Pour représenter les Américains qui ne pourront pas vivre en direct à ce bout d'histoire, 191.500 drapeaux seront installés sur la grande esplanade entre le Capitole et le Washington Monument, a fait savoir le Comité présidentiel en charge de l'inauguration. Par ailleurs, 56 colonnes lumineuses vont être disposés pour chaque État et territoire américain. 

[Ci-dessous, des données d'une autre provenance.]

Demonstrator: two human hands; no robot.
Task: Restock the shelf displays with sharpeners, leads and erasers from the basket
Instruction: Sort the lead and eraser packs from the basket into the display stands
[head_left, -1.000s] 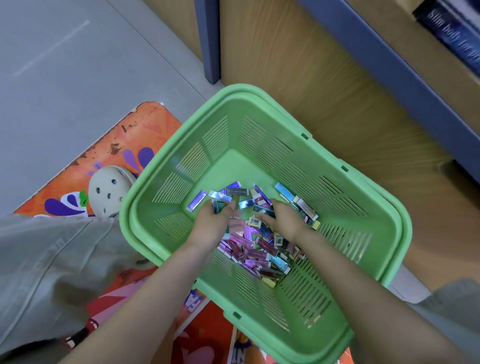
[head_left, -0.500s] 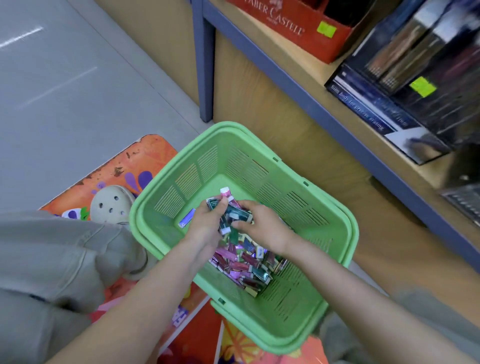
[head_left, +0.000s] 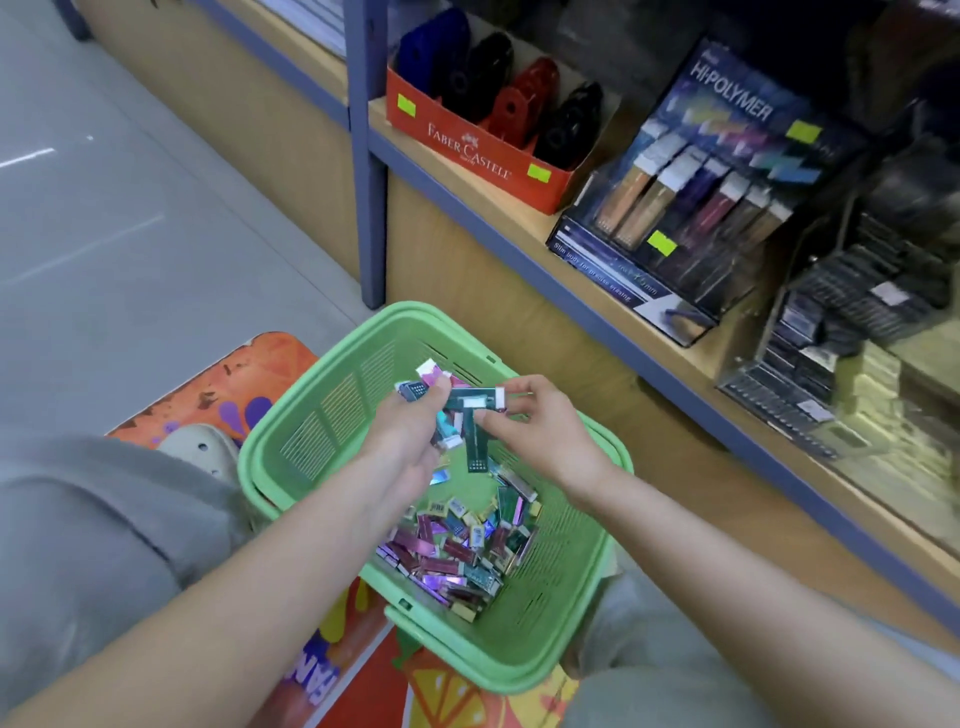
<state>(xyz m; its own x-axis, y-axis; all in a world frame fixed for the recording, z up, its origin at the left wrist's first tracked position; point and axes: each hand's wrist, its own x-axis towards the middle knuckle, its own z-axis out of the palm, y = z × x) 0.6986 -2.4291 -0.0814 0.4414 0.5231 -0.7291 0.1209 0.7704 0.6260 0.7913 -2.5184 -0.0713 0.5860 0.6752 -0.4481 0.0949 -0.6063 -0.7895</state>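
Green plastic basket (head_left: 311, 441) sits near us below the shelf (head_left: 727, 358), with a big heap of small packs (head_left: 457, 551) in its near end, so we judge most restocking is left. Above it, our left hand (head_left: 410, 431) grips several packs and our right hand (head_left: 535, 431) pinches a dark green pack (head_left: 475, 402). Far right, a red box (head_left: 467, 150) holds sharpeners; a dark display (head_left: 701, 208) holds slim packs.

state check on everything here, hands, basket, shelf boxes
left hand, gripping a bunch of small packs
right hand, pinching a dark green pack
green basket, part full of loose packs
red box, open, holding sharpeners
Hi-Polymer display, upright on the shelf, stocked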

Malgré une foule considérablement réduite, la sécurité sera fortement renforcée autour du Capitole, envahi le 6 janvier dernier par des partisans pro-Trump. Ses supporters les plus radicalisés, refusant de concéder la défaite, se disent toujours prêts à en découdre et appellent sur les réseaux sociaux à davantage de violence. Les autorités américaines craignent une nouvelle attaque du Congrès, qui viendrait déstabiliser la transition du pouvoir. "L'investiture du président des États-Unis est un élément fondamental de notre démocratie. (...) La sûreté et la sécurité de tous ceux qui participent à la 59e inauguration présidentielle sont de la plus haute importance", ont indiqué les services secrets américains dans un communiqué. 

Se préparant à toute éventualité, les forces de sécurité ont déjà commencé à prendre des précautions supplémentaires. Alors que Washington est placé sous le régime de l'état d'urgence, le National Park Service a annoncé la fermeture au public du Washington Monument jusqu'au 24 janvier, invoquant les menaces entourant l'inauguration. 

Le jour de l'investiture, environ 6200 réservistes de la Garde nationale de six États - Virginie, Pennsylvanie, New York, New Jersey, Delaware et Maryland - seront déployés pour soutenir l'action de la police du Capitole et des forces locales. Des clôtures en métal noir, impossibles à escalader et similaires à celles déjà utilisées autour de la Maison-Blanche pour contenir les manifestants, ont été érigés. "Vous pouvez imaginer que l'investiture aura un niveau de sécurité digne de (la base militaire de) Fort Knox", a déclaré un proche de Joe Biden au site Politico. Preuve que, malgré la promesse d'une transition apaisée, la tension est à son paroxysme.